• What the task requires:
Check each line of the data for "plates", and copy the ones that have it.

• Material for the task:
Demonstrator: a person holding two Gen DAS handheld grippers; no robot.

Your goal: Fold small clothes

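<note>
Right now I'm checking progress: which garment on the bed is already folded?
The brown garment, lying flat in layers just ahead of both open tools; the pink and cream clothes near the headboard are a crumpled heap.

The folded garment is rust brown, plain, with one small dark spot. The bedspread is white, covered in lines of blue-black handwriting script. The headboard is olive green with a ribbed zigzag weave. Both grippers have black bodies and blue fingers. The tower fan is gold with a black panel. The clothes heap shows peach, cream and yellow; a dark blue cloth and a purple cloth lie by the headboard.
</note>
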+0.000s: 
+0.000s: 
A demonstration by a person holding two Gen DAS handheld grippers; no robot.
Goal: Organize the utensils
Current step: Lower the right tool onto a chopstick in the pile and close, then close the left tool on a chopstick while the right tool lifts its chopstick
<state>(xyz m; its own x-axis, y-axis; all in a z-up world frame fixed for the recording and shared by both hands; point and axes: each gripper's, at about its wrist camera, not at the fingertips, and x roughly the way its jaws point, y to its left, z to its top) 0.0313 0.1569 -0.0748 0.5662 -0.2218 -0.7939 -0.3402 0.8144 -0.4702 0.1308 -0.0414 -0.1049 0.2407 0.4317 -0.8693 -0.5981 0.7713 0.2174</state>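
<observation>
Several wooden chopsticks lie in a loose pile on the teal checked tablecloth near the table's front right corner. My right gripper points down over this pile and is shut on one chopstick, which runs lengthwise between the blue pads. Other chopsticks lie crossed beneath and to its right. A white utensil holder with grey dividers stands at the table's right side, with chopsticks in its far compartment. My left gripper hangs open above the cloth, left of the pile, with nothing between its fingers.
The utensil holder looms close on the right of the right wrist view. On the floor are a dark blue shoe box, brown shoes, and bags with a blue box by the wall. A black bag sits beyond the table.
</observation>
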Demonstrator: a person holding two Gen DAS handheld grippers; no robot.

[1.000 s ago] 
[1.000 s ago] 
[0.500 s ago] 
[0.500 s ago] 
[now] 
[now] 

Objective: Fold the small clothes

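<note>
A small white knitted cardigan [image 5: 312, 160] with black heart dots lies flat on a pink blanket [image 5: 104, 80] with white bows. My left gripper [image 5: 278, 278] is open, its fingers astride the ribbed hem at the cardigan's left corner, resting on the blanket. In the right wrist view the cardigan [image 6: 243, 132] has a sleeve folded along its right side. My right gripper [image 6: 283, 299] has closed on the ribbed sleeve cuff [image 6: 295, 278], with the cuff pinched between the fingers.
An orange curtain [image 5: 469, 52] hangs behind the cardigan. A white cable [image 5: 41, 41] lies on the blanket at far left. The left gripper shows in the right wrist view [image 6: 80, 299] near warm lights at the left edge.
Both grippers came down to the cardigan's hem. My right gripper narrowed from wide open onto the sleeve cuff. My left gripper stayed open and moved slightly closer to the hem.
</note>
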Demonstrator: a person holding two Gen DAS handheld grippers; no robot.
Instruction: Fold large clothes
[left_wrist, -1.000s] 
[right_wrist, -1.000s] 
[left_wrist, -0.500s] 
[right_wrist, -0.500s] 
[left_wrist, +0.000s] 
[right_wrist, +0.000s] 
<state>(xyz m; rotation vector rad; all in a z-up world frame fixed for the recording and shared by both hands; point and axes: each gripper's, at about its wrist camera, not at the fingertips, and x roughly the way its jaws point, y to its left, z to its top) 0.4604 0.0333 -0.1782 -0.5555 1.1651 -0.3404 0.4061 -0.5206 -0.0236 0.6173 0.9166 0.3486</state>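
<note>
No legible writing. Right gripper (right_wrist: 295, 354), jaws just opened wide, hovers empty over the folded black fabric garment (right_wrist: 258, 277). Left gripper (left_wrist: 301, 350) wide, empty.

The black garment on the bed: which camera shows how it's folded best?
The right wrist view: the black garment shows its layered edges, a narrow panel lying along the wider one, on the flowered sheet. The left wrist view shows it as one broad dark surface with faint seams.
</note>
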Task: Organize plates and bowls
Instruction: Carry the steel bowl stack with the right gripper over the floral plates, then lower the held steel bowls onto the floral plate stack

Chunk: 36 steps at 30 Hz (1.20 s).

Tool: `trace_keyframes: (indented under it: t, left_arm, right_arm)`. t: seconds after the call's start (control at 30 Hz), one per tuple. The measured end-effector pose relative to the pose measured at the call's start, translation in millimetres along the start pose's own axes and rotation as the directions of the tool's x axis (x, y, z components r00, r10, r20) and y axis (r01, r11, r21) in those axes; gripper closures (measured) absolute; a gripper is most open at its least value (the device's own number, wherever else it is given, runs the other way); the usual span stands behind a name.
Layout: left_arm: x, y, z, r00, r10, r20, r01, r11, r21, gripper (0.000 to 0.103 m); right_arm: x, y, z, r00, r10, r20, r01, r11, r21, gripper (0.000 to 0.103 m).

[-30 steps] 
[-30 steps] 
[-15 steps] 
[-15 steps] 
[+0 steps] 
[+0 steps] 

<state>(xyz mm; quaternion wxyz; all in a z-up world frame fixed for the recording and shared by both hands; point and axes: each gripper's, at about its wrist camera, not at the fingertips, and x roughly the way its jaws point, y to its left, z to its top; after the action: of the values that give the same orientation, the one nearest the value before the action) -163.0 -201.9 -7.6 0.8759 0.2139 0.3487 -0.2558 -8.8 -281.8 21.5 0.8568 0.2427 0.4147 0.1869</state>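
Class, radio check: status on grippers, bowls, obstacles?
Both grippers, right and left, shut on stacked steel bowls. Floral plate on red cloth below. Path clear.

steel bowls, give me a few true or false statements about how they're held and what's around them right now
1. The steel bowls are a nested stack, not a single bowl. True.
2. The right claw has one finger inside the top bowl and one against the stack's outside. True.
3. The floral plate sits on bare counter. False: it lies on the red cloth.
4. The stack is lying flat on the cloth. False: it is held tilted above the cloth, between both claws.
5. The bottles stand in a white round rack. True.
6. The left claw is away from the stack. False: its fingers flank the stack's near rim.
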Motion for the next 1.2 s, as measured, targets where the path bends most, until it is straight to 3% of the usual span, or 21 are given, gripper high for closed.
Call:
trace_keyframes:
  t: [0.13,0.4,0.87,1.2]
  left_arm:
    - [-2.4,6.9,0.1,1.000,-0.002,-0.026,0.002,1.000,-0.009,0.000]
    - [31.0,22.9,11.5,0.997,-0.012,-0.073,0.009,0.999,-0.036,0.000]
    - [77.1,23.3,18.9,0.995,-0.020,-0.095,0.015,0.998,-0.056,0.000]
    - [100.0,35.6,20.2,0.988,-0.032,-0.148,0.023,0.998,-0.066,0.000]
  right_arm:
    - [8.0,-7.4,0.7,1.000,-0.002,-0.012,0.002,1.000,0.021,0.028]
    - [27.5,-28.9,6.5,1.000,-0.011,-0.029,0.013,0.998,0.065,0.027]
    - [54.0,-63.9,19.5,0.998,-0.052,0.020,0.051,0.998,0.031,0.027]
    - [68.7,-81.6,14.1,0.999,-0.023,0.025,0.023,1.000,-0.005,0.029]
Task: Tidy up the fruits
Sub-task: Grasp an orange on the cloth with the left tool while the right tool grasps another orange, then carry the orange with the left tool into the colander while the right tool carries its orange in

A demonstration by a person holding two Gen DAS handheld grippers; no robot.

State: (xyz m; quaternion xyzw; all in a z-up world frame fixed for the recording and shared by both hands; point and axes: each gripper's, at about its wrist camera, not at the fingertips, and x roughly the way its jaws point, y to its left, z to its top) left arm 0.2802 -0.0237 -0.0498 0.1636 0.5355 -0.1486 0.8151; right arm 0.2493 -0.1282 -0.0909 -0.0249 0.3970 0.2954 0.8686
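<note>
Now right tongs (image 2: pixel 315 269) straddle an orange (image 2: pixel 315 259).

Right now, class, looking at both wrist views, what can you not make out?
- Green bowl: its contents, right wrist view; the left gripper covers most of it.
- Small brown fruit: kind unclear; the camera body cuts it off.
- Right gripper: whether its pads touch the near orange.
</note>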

• Response to the task:
Task: Organize plates and bowls
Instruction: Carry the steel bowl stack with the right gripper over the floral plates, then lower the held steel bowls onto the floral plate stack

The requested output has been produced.